In this study the efficiency of bee traps used to evaluate mortality in a bee colony and their influence on undertaking behaviour was tested in twelve colonies of Apis mellifera L. Four types of bee traps (Original-Gary-Trap, a Modified-Gary-Trap, the IPSAB-Trap and the Muenster-Trap), commonly used in practical research, were compared to each other and to control colonies without a trap. The use of different bee traps led to incomparable results. In the Original-Gary-Trap, many stray bees were trapped and eventually died within the glass collecting jars, leading to artificially high estimates of mortality.
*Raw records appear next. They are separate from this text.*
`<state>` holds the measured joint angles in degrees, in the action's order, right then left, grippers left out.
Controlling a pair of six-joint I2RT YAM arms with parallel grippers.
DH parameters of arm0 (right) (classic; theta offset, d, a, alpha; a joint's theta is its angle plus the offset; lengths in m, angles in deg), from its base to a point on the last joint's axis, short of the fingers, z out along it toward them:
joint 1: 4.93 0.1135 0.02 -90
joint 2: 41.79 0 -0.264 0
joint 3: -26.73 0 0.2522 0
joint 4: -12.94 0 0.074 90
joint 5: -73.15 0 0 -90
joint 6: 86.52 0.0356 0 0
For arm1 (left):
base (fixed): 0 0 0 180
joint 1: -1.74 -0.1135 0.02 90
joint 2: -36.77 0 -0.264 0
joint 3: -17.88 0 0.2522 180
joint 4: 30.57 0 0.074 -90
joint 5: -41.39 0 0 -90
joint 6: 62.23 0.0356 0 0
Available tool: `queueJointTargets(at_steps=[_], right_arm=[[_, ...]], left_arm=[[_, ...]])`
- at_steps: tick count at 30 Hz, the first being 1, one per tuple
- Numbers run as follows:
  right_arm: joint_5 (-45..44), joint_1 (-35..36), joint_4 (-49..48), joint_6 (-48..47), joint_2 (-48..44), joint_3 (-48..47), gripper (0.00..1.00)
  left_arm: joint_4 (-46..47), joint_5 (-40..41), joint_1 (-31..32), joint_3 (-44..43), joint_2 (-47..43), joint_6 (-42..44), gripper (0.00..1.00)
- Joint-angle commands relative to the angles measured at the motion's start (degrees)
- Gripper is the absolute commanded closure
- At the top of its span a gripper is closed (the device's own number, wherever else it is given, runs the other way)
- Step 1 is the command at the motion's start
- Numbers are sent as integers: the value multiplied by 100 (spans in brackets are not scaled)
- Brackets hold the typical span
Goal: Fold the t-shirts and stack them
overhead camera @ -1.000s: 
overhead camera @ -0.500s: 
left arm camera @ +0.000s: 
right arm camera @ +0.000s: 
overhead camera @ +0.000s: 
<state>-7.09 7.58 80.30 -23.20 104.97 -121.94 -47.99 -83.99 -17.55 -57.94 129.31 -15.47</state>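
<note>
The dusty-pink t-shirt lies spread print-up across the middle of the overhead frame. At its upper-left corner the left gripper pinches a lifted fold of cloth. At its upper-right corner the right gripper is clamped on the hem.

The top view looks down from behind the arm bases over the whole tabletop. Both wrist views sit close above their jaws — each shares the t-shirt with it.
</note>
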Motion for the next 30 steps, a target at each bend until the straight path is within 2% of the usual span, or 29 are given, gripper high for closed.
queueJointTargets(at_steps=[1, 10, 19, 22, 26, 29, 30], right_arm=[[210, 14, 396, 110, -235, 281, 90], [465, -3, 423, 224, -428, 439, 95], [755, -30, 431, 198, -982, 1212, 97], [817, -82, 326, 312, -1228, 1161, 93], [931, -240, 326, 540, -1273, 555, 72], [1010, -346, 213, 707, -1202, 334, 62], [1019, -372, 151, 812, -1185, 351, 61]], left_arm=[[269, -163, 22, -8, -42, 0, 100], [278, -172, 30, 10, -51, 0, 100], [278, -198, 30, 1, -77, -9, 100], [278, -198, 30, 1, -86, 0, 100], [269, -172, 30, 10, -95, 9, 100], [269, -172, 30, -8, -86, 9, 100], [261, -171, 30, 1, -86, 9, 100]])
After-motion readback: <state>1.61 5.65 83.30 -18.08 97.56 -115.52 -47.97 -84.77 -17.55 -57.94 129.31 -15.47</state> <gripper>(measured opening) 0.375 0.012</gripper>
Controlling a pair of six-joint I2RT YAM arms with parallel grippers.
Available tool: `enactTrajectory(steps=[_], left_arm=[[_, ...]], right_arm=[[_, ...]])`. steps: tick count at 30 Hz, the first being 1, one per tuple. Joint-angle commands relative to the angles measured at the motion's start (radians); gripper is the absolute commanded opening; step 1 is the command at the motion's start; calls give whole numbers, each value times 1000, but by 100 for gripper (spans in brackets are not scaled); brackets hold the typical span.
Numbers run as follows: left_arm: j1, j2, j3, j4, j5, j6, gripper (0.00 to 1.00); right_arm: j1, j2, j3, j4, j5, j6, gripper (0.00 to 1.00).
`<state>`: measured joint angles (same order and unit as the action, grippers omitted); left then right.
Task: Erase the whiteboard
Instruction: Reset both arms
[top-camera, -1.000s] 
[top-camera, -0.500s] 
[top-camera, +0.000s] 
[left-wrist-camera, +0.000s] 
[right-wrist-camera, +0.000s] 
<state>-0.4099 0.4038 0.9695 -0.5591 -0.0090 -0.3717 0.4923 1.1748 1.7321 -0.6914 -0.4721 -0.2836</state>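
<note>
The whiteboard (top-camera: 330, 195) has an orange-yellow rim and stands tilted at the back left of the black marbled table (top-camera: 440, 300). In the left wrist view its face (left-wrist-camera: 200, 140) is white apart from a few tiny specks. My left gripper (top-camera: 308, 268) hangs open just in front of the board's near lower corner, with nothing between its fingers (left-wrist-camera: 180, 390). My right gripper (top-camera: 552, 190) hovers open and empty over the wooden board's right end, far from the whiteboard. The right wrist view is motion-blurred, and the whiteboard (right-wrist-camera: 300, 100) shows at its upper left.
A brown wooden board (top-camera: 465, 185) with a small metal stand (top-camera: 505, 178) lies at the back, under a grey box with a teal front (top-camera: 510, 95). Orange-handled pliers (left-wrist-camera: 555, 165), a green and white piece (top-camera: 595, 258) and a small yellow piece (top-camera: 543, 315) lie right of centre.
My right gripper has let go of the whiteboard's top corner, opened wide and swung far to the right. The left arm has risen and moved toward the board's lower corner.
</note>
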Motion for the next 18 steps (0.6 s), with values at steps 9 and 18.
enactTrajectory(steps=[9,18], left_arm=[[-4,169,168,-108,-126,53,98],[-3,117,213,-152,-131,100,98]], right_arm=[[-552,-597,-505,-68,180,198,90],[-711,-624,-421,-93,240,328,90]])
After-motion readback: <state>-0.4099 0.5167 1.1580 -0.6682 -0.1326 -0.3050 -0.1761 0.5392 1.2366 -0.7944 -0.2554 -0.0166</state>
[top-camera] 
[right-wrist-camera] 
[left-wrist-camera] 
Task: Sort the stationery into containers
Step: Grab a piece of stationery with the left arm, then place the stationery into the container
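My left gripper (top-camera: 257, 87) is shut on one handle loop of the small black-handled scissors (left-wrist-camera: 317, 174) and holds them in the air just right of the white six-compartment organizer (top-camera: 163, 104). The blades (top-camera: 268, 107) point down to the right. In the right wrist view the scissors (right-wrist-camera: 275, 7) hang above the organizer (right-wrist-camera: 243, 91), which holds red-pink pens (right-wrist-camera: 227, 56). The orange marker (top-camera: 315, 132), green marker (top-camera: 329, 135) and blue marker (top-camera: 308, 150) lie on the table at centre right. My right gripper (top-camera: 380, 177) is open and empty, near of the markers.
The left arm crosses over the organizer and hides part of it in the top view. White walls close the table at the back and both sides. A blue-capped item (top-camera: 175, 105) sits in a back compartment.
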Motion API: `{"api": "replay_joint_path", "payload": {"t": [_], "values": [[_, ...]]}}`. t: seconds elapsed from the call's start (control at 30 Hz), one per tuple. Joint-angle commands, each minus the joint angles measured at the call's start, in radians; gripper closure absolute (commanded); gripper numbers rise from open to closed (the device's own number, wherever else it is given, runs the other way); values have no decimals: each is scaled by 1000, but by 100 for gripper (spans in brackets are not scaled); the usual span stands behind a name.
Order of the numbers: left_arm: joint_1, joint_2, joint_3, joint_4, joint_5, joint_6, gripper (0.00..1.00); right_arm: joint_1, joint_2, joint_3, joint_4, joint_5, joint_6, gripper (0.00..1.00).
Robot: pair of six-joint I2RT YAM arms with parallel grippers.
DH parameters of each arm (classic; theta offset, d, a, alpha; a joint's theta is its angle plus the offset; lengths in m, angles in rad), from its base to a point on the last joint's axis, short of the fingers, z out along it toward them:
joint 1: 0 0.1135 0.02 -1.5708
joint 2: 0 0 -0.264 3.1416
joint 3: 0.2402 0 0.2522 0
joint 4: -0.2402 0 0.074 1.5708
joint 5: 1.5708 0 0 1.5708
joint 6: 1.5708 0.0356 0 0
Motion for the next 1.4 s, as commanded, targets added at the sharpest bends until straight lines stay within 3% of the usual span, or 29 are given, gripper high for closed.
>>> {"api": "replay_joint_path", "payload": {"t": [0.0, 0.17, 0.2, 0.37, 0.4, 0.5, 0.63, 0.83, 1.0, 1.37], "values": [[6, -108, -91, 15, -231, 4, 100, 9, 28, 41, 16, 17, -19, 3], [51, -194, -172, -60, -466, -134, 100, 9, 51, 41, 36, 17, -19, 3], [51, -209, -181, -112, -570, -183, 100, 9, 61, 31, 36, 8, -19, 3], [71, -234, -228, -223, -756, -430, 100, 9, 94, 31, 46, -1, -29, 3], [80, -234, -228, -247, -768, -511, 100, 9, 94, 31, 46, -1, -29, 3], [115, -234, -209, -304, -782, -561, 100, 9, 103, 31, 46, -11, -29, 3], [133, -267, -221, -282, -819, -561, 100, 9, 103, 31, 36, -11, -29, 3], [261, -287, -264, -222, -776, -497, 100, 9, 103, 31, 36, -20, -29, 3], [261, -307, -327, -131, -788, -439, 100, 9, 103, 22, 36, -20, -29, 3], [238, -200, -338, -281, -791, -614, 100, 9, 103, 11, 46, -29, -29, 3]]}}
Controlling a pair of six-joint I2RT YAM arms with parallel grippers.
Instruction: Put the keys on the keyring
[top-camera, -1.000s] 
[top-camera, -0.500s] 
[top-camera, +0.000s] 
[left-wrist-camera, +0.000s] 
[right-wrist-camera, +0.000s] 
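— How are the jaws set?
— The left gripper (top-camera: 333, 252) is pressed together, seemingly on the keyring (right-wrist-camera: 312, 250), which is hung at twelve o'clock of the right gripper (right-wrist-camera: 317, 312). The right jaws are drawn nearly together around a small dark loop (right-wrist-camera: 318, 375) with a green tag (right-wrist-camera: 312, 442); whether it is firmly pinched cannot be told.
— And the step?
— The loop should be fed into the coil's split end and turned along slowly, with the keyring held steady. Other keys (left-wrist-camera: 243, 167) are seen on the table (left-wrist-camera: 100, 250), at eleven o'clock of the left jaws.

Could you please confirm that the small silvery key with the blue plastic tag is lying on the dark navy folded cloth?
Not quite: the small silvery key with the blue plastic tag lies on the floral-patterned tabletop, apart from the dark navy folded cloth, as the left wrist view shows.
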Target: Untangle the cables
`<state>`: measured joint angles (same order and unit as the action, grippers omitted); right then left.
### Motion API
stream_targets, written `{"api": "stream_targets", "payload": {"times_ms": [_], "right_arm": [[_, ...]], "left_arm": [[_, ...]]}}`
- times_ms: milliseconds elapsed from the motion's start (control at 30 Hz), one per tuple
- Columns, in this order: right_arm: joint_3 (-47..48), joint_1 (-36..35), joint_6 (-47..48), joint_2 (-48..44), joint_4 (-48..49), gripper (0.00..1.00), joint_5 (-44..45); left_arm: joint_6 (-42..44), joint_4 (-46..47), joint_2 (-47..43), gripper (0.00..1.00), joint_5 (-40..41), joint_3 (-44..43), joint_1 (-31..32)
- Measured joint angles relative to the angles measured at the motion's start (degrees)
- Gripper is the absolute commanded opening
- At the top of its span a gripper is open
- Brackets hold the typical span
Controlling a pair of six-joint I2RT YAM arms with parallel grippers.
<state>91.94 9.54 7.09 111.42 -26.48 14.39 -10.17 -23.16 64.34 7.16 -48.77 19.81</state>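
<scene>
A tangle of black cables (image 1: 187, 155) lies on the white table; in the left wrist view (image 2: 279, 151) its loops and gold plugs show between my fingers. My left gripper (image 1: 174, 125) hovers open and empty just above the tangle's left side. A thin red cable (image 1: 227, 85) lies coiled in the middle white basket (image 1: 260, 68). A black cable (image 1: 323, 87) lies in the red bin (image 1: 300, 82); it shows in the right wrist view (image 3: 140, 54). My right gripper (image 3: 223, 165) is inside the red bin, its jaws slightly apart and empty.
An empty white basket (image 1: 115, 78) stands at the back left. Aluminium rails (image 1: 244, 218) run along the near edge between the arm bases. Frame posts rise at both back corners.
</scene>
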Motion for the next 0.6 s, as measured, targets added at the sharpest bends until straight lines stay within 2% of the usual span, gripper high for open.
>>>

Bees removed the dead bees from the Modified-Gary-Trap, especially during good flight conditions. Dead bees disappeared from the IPSAB-Trap because of predators and wind. Both Gary-Traps had a negative effect on undertaking behaviour; the number of behavioural components involved in removing a dead bee from the colony was large and thus, undertaking took a long time. In IPSAB-Trap, the undertaker bees showed the same number of behavioural components and took similar times to remove dead bees as the control colonies without traps. The newly developed Muenster-Trap, equipped with an easily accessible hive entrance, a collecting box for dead bees and an outlet for stray bees, gave a significantly improved performance.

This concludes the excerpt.